I don’t want to be able to focus on whatever book I brought to not read!
I want to be distracted by real life! I want to be bothered by proximity and sounds and wet splashes and I want to be carelessly run over by testosterone-laden boys chasing each other with super-soakers! Troublemakers too caught up in the moment to consider personal space and etiquette, too greedy for fun to give a fuck. Yeah, give me that!
I like to sit on the left side because that end of the pool is where drama is permitted: big jumps and poolside acrobatics, giant splashes and water bombs, any inventive way to enter the water really and to put on a show. It’s where kids and teens gather to run up and plunge in ass first, again and again for hours on end. It’s where girls sit with other girls and watch boys, pretending not to care, like boys, ugh, whatever, but not caring about anything more.
Sometimes a boy runs up and grabs a girl, all of a sudden, but not that sudden either. The girl screams, of course she does, the kind of perfect high-pitched girl scream I never quite mastered and he keeps pulling her closer and closer to the deep end and she keeps kicking and screaming, cute screams, all damsel in distress. Maybe she even calls out to her girlfriends, like help me help me, which actually is teen girl code for don’t you dare touching me bitches I swear to god don’t even think about getting me out of this!!!
Boy has probably lifted Girl up by now and is carrying her. He just threw her over his big shoulders, because that’s how strong he is. He can carry a girl over his shoulders! Like, omg! So easy! He makes sure his mates, brothers, cousins see; his rivals too. They do.
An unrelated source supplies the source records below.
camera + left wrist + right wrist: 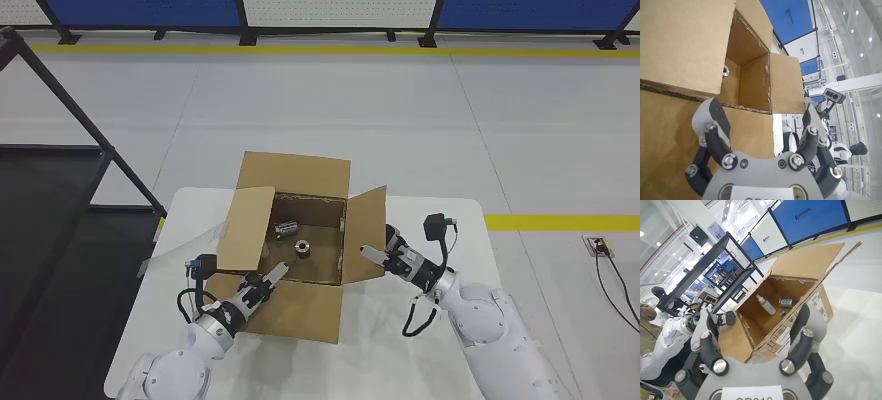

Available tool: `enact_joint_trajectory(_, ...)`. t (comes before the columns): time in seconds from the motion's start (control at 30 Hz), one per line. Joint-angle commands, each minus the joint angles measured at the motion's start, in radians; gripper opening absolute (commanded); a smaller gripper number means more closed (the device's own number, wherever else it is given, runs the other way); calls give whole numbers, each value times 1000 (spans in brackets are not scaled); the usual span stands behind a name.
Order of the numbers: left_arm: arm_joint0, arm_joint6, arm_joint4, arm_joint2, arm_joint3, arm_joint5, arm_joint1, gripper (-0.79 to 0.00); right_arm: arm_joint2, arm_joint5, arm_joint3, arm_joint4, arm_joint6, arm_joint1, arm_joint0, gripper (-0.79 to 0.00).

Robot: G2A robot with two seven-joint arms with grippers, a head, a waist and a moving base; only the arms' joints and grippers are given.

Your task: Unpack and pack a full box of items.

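**Box** (315, 211): cardboard, open, standing on the table (445, 222). We log four flaps.
- The back flap (295, 172) leans outward.
- The near flap (300, 312) is folded out toward the robot.
- The left flap (245, 228) and right flap (367, 232) stand raised.

**Contents, on the box floor:**
- One bottle (766, 305), lying on its side, with a pale spray cap.
- One ribbed metal cylinder (786, 302), on its side, beside the bottle.
- One small metal ring (784, 314), just beside the cylinder, on its near side.

**Left gripper** (265, 282): we place it over the near flap, by the left flap's near corner. It is outside the box, with the contents beyond the rim and well apart from it. The fingers are spread wide and hold nothing.

**Right gripper** (381, 248): we place it at the right flap's near edge, outside the box. The jaws are wide apart, and in the right wrist view the flap's edge runs between them. It is not closed on anything. We cannot tell whether either finger touches the cardboard. The ring and cylinder lie past the flap, down inside, apart from the fingers.
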Motion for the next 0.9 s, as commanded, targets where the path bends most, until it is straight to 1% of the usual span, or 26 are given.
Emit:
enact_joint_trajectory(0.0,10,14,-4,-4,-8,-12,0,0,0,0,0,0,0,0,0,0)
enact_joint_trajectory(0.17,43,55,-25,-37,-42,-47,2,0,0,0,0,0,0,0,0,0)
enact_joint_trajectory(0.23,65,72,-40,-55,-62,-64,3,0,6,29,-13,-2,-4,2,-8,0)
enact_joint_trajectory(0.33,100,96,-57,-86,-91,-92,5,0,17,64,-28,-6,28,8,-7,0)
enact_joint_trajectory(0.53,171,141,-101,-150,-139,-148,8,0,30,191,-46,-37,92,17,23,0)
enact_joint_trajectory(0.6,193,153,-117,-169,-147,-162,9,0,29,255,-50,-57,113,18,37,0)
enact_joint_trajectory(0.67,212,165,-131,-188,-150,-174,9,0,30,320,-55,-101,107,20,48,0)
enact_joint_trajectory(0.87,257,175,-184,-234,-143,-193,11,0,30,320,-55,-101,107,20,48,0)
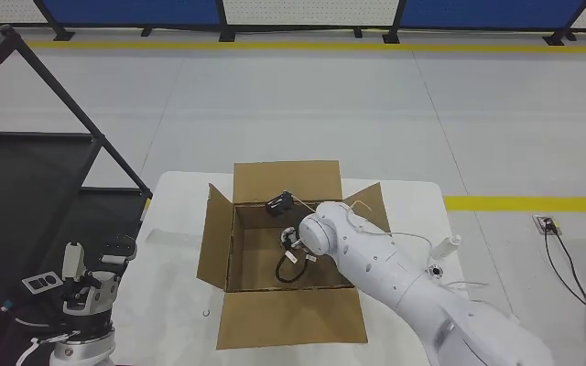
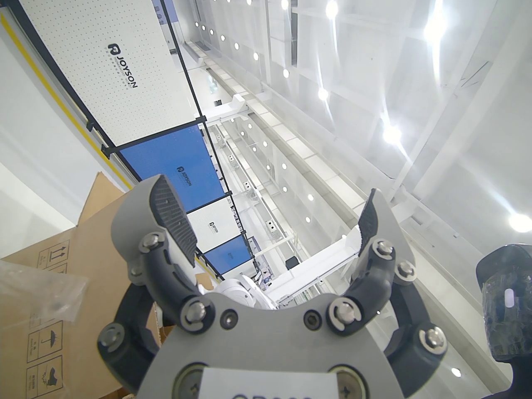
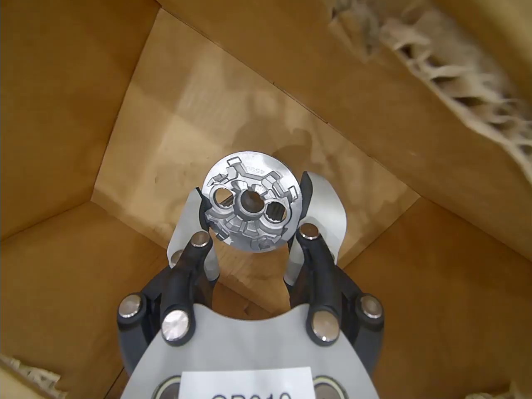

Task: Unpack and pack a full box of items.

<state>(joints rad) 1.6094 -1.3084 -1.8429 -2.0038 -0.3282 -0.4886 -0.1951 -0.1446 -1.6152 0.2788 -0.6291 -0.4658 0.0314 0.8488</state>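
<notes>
An open cardboard box [image 1: 245,183] stands on the white table with its flaps spread. My right arm reaches down into it, and my right gripper [image 3: 252,209] is shut on a round grey metal disc [image 3: 251,205] with cut-outs, held just above the box floor [image 3: 174,126]. My left gripper [image 2: 266,213] sits at the table's near left corner, pointing upward at the ceiling. It is open with nothing between its black ribbed pads [image 2: 172,213]. The box's outer wall [image 2: 45,292] shows beside the left gripper.
A crumpled clear plastic bag [image 2: 37,288] lies near the left gripper. A black frame with dark netting [image 1: 55,183] stands to the table's left. The box rim has torn cardboard edges [image 3: 436,55].
</notes>
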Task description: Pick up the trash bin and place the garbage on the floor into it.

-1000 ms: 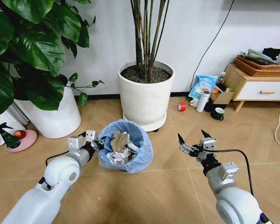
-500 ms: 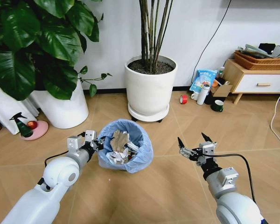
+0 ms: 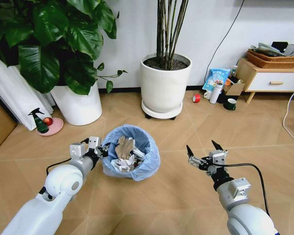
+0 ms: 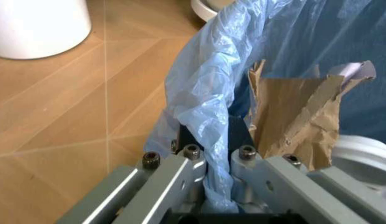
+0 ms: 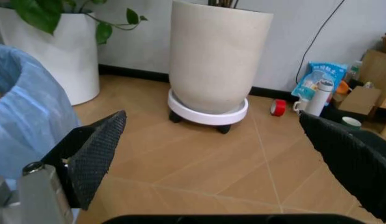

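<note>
The trash bin (image 3: 148, 165), a small round bin lined with a light-blue bag, is in front of me over the floor (image 3: 176, 196). Garbage lies inside it: a torn brown paper piece (image 3: 125, 146) and crumpled white wads (image 3: 122, 164). My left gripper (image 3: 102, 149) is shut on the bin's near-left rim. In the left wrist view its fingers (image 4: 218, 163) pinch the blue bag (image 4: 205, 84) beside the brown paper (image 4: 292, 112). My right gripper (image 3: 201, 145) hangs open to the right of the bin, apart from it. In the right wrist view its black fingers (image 5: 224, 158) are spread wide, with the bin's bag (image 5: 24, 116) at the edge.
A white plant pot on a wheeled tray (image 3: 165, 83) stands behind the bin, and a second white pot (image 3: 78, 105) sits back left with a spray bottle (image 3: 39, 121). A red tape roll (image 3: 196, 98), a mug (image 3: 230, 104) and a wooden cabinet (image 3: 269, 81) are back right.
The whole view has shifted: the pots and cabinet sit farther off and more to the right, so the camera moved. Both arms and the bin keep their places in the view.
</note>
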### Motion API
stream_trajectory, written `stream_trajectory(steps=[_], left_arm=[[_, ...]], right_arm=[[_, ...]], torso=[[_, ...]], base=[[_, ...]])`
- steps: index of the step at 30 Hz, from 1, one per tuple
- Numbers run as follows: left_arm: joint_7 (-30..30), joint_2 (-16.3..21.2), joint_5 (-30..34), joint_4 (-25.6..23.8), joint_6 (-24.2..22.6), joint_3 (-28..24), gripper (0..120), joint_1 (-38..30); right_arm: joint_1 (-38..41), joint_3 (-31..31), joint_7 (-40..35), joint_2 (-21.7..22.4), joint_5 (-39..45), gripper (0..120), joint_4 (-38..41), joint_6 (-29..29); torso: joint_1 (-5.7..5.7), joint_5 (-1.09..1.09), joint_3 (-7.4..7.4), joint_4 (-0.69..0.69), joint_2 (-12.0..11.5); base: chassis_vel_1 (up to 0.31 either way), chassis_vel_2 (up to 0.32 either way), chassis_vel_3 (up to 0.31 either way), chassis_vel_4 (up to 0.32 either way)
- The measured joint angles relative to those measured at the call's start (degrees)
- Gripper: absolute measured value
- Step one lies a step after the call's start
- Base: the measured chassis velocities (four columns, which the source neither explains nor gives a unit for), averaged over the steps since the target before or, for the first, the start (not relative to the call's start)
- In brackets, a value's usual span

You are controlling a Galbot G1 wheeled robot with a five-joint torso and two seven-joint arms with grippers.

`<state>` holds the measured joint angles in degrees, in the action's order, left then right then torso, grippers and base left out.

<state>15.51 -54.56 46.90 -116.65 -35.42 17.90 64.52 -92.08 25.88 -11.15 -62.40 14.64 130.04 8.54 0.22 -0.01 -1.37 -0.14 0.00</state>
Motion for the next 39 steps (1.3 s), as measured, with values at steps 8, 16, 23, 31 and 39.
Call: stream_trajectory(steps=[8,16,23,31,39], left_arm=[[-0.2,-0.2,0.0,0.1,0.3,0.2,0,0.0],[-0.2,-0.3,-0.1,0.2,0.5,0.3,0,0.1],[-0.2,-0.4,-0.2,0.3,0.5,0.3,0,0.2],[-0.3,-0.4,-0.2,0.3,0.5,0.5,0,0.1],[-0.2,-0.3,-0.1,0.0,0.5,0.8,0,0.3]], right_arm=[[-0.1,0.5,0.0,0.1,0.0,100,-0.1,-0.1],[-0.7,1.0,-0.1,-0.4,0.0,100,-0.1,-0.4],[-0.8,1.1,-0.1,-0.9,0.0,100,-0.4,-0.5],[-0.8,1.0,-0.1,-1.1,-0.2,100,-0.5,-0.6],[-0.9,1.0,0.3,-1.3,-0.4,100,-0.6,-1.2]], torso=[[0.0,-0.02,0.0,0.0,0.0],[0.0,-0.03,0.0,0.01,0.0],[0.0,-0.01,0.0,0.01,0.0],[0.0,-0.05,0.0,0.0,0.0],[0.0,-0.03,0.0,0.01,0.0]], base=[[0.293,-0.099,-0.291,0.107],[0.321,-0.085,-0.316,0.098],[0.27,-0.135,-0.266,0.122],[0.13,-0.175,-0.129,0.194],[0.174,-0.182,-0.177,0.185]])
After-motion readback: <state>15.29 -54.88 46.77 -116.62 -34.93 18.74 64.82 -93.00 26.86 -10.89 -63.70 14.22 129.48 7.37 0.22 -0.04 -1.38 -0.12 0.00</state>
Girl keeps kicking and screaming pretending not wanting any of this but not wanting anything more. Fighting a fight she would never want to win. Eventually, Boy succeeds and together they fall into water. Boy and Girl falling into water. Girl being fallen by Boy. Into water.
Together they sink into transparent turquoise. Quiet.
No more screaming, no more pulling. Stillness. Entire seconds of it. Muffled intimacy. Glimpses of togetherness. Hey. Hey Boy, I’m holding on to you, please don’t let go… Girl, hey Girl. Yes, keep holding on to me, I won’t let go…
And the water isn’t cold but warm and it is deep but not dark. You can keep your eyes open.
#
I can’t fathom why people would rather be removed from it all, snoozing somewhere far away, looking up at trees that have no story to tell here.